═════ SOURCE MATERIAL ═════

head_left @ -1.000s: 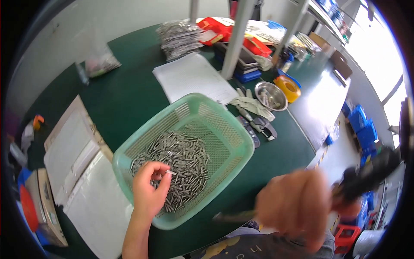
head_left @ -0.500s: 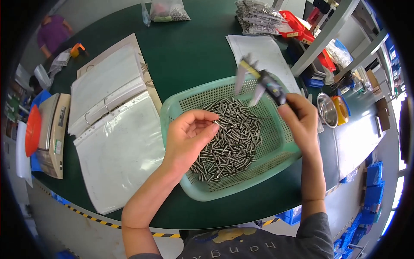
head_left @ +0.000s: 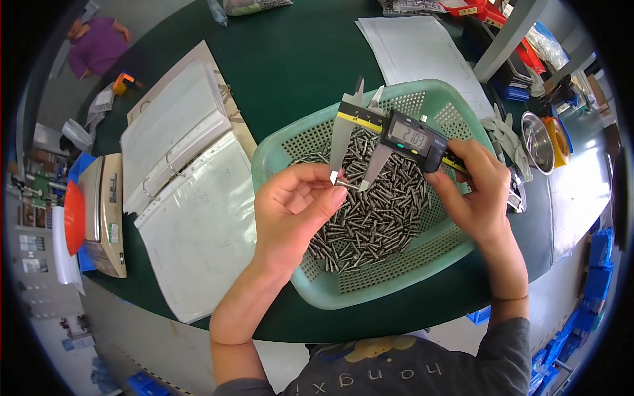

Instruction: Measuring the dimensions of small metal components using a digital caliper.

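Between thumb and forefinger, my left hand [head_left: 294,204] pinches a small metal pin [head_left: 347,185], held level above the basket. My right hand [head_left: 474,188] is closed round a black digital caliper [head_left: 413,140] with a lit display and a yellow strip along its beam. The caliper's long jaws point down and stand apart, with the pin lying between their tips. Whether both jaws touch the pin I cannot tell. Below my hands, a pale green perforated basket [head_left: 370,295] holds a heap of similar metal pins [head_left: 376,231].
An open ring binder [head_left: 198,231] with plastic sleeves lies left of the basket, a beige scale [head_left: 105,218] beyond it. Paper sheets [head_left: 422,53] lie behind the basket. To the right are a glove [head_left: 508,142] and a metal bowl [head_left: 537,142]. A person in purple [head_left: 99,43] stands far left.
The caliper has come left and down from a raised, blurred position, and its jaws now sit at the pin. My left hand still pinches the pin. The view has shifted slightly.
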Motion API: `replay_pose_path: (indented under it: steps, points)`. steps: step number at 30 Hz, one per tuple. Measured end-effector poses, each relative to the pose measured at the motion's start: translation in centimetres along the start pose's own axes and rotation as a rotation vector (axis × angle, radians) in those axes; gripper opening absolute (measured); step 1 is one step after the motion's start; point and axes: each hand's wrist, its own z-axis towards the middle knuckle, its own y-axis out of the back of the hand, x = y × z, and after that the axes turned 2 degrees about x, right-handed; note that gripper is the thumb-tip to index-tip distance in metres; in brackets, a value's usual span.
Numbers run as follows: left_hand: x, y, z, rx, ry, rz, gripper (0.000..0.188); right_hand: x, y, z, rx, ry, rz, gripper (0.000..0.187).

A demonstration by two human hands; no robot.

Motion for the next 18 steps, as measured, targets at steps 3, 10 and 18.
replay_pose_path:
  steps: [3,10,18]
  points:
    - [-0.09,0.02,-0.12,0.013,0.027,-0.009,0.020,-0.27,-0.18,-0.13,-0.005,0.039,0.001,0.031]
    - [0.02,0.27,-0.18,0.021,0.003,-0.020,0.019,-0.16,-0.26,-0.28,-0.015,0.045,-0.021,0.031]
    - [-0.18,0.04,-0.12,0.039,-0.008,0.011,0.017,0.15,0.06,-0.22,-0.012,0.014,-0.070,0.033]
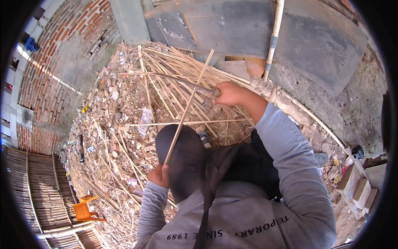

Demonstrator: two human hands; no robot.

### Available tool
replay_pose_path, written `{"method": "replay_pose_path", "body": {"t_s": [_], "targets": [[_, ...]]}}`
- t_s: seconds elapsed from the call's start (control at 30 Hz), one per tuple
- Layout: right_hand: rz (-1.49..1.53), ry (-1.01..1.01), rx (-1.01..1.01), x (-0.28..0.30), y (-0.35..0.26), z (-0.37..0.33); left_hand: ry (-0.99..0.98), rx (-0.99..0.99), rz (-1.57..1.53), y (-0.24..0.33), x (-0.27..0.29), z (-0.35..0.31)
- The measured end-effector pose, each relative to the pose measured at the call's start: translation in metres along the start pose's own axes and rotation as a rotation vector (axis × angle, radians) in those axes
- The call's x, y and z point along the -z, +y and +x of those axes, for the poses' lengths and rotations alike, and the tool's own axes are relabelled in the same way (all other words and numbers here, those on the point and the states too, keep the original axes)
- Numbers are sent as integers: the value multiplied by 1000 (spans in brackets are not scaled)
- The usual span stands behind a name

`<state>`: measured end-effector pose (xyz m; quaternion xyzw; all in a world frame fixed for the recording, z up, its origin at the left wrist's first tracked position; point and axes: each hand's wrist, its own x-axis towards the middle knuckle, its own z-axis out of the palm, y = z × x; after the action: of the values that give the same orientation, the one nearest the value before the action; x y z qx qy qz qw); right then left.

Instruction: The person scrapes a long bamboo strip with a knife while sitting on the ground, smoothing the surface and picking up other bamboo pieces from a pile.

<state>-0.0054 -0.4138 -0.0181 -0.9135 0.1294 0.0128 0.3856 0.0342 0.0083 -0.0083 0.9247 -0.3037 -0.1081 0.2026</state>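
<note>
My left hand [159, 175] is closed round the lower end of a long pale bamboo strip [182, 119]. The strip slants up and away to the right, over my dark-covered knee. In my right hand [227, 93] is the handle of a long knife [176, 78], its thin dark blade pointing left. Blade and strip cross in the picture a little left of my right hand; whether they touch, I cannot tell. Beyond them lies a loose pile of bamboo strips [166, 62] on the ground. Another strip [219, 122] lies crosswise nearer to me.
Rubble and litter [112, 112] cover the ground. Dark panels [215, 27] and a white upright pipe [274, 33] stand at the far side. To the left are a brick wall [54, 62], a bamboo slat panel [41, 186] and an orange plastic chair [84, 211].
</note>
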Motion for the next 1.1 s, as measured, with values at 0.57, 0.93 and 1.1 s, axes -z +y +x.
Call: {"method": "replay_pose_path", "body": {"t_s": [0.57,0.93,1.1], "targets": [[-87,-40,75,4,-14,-8,33,-1,84,6,-1,-2],[-24,35,-68,10,18,-2,-5,-15,86,10,11,-25],[-218,-172,122,0,-35,-17,2,-13,112,2,10,-30]]}}
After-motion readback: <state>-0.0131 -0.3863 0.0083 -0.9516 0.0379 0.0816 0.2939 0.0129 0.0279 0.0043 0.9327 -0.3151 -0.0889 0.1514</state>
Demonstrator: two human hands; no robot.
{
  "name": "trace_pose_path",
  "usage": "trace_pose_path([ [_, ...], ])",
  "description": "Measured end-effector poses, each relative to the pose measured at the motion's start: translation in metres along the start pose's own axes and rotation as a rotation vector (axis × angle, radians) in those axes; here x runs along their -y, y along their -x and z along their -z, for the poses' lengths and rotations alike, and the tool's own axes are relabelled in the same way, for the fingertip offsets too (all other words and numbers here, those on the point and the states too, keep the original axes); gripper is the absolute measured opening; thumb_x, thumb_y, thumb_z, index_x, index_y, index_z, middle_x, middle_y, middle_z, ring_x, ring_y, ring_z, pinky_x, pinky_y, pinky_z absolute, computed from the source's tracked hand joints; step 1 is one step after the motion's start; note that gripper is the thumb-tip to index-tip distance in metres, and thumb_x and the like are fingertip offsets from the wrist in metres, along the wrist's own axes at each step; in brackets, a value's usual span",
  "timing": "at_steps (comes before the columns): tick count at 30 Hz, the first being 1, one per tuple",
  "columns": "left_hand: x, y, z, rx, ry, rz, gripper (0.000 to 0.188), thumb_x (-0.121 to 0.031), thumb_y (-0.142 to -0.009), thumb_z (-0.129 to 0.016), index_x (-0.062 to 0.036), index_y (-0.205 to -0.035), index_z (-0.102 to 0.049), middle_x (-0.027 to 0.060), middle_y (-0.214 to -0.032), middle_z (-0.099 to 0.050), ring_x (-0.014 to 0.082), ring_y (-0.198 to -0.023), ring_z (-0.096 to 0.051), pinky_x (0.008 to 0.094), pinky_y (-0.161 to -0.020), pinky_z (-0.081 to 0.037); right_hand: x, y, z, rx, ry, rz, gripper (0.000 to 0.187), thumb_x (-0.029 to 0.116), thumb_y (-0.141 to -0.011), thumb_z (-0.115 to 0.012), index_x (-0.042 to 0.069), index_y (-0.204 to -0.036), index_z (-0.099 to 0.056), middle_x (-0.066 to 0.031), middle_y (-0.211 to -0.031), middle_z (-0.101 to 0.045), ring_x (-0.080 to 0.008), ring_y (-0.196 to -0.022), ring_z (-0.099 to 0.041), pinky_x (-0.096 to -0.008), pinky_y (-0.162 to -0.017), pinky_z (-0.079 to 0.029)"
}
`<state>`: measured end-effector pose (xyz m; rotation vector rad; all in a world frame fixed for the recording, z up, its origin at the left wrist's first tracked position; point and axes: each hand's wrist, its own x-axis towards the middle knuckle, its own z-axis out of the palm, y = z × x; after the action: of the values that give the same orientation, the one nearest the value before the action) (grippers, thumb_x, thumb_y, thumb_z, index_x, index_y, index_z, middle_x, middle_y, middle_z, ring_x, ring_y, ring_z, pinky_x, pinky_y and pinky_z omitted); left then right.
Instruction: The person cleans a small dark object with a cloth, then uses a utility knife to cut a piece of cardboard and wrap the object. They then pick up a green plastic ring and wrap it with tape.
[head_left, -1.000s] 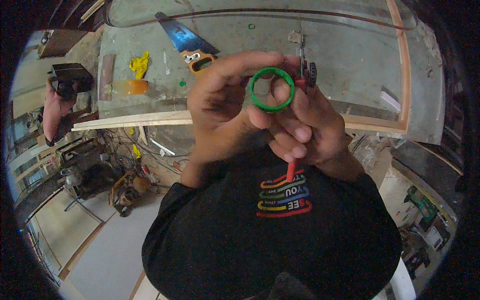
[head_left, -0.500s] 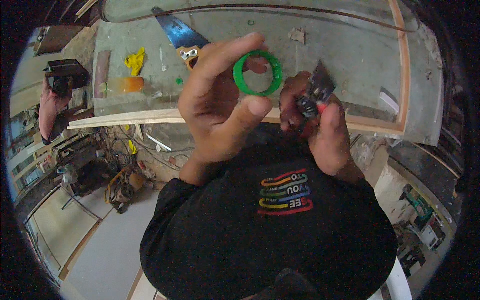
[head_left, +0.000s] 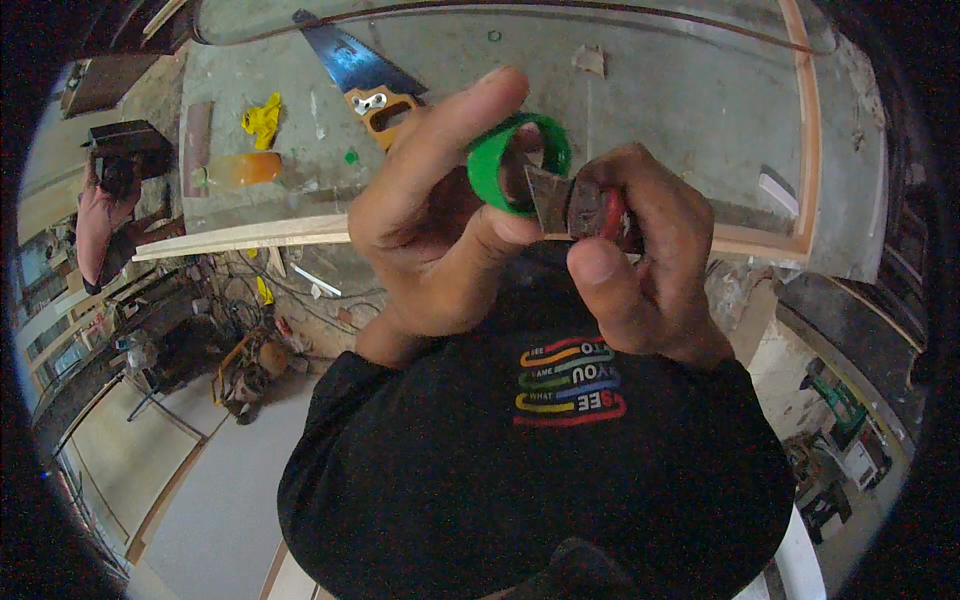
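Note:
Between the thumb and fingers of my left hand (head_left: 425,225), a green plastic ring (head_left: 487,170) is held up above the workbench. My right hand (head_left: 660,245) is closed around a knife (head_left: 588,210) with a short, wide blade and some red on its handle. The blade points left and lies at the ring's right edge, close to my left thumb. I cannot tell whether it touches the ring. Beyond my left hand lies a handsaw (head_left: 360,65) with a wooden handle, which my fingers partly cover.
The grey bench (head_left: 660,100) carries a wooden strip frame (head_left: 250,238), a crumpled yellow piece (head_left: 262,120), an orange bottle (head_left: 250,169) and a paper scrap (head_left: 590,62). At far left another person's arm (head_left: 95,225) shows beside a black box-like object (head_left: 128,150). Tools and cables clutter the floor.
My right hand has turned the knife so its blade points left, and brought it to the ring. The green ring has tilted slightly in my left hand.

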<state>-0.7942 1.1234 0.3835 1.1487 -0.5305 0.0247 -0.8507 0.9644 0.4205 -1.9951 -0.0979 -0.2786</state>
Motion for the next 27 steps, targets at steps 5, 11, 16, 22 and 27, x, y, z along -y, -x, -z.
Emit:
trace_pose_path([
  [5, -0.002, 0.001, -0.005, -0.056, -0.009, -0.003, 0.063, -0.018, -0.083, -0.078, 0.0093, -0.132, -0.051, 0.0179, -0.119, -0.063, 0.0210, -0.101, -0.065, 0.0295, -0.089, -0.050, -0.003, 0.002, -0.004, -0.039, 0.020, -0.018, 0.047, 0.046, -0.081, -0.061, 0.000, -0.084, -0.055, -0.0027, -0.066, -0.047, -0.0109, -0.057, -0.041, -0.0274, -0.050, -0.031],
  [11, -0.009, 0.008, -0.017, -0.251, -0.077, 0.147, 0.083, -0.038, -0.080, -0.081, -0.0003, -0.142, -0.040, 0.0118, -0.106, -0.066, 0.0204, -0.090, -0.065, 0.0324, -0.078, -0.054, 0.000, 0.004, -0.001, -0.044, 0.137, 0.020, 0.041, 0.040, -0.077, -0.067, 0.001, -0.078, -0.055, -0.0017, -0.062, -0.048, -0.0089, -0.053, -0.043, -0.0253, -0.047, -0.033],
  [16, -0.007, 0.010, -0.019, -0.233, -0.010, 0.163, 0.083, -0.036, -0.078, -0.083, -0.0024, -0.141, -0.038, 0.0100, -0.100, -0.065, 0.0203, -0.088, -0.065, 0.0348, -0.075, -0.056, 0.004, 0.005, 0.003, -0.047, 0.166, 0.007, 0.036, 0.034, -0.073, -0.071, 0.002, -0.074, -0.056, -0.0015, -0.059, -0.048, -0.0075, -0.051, -0.044, -0.0241, -0.046, -0.035],
  [22, -0.011, 0.014, -0.024, -0.289, 0.092, 0.222, 0.076, -0.030, -0.075, -0.084, -0.0054, -0.129, -0.037, 0.0105, -0.095, -0.066, 0.0212, -0.083, -0.067, 0.0369, -0.075, -0.057, 0.004, 0.009, 0.008, -0.022, 0.194, 0.043, 0.036, 0.034, -0.072, -0.072, 0.002, -0.072, -0.056, -0.0022, -0.056, -0.048, -0.0093, -0.048, -0.044, -0.0253, -0.045, -0.035],
  [27, -0.013, 0.013, -0.020, -0.266, 0.097, 0.264, 0.067, -0.031, -0.073, -0.085, -0.0092, -0.114, -0.037, 0.0099, -0.093, -0.065, 0.0209, -0.078, -0.066, 0.0371, -0.071, -0.058, 0.000, 0.010, 0.005, -0.062, 0.207, 0.109, 0.036, 0.033, -0.071, -0.073, 0.002, -0.070, -0.055, -0.0035, -0.056, -0.048, -0.0113, -0.047, -0.046, -0.0271, -0.044, -0.035],
])
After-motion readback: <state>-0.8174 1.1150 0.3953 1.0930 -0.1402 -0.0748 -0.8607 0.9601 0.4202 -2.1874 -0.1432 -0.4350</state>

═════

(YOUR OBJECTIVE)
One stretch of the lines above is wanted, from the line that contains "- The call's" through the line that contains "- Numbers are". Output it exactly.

(ANSWER SPACE)
- The call's x, y and z point along the -z, +y and +x of those axes, for the poses' lengths and rotations alike, and the tool's own axes are relabelled in the same way (all other words and numbers here, those on the point and the states too, keep the original axes)
- Numbers are sent as integers: the value multiplied by 1000 (spans in brackets are not scaled)

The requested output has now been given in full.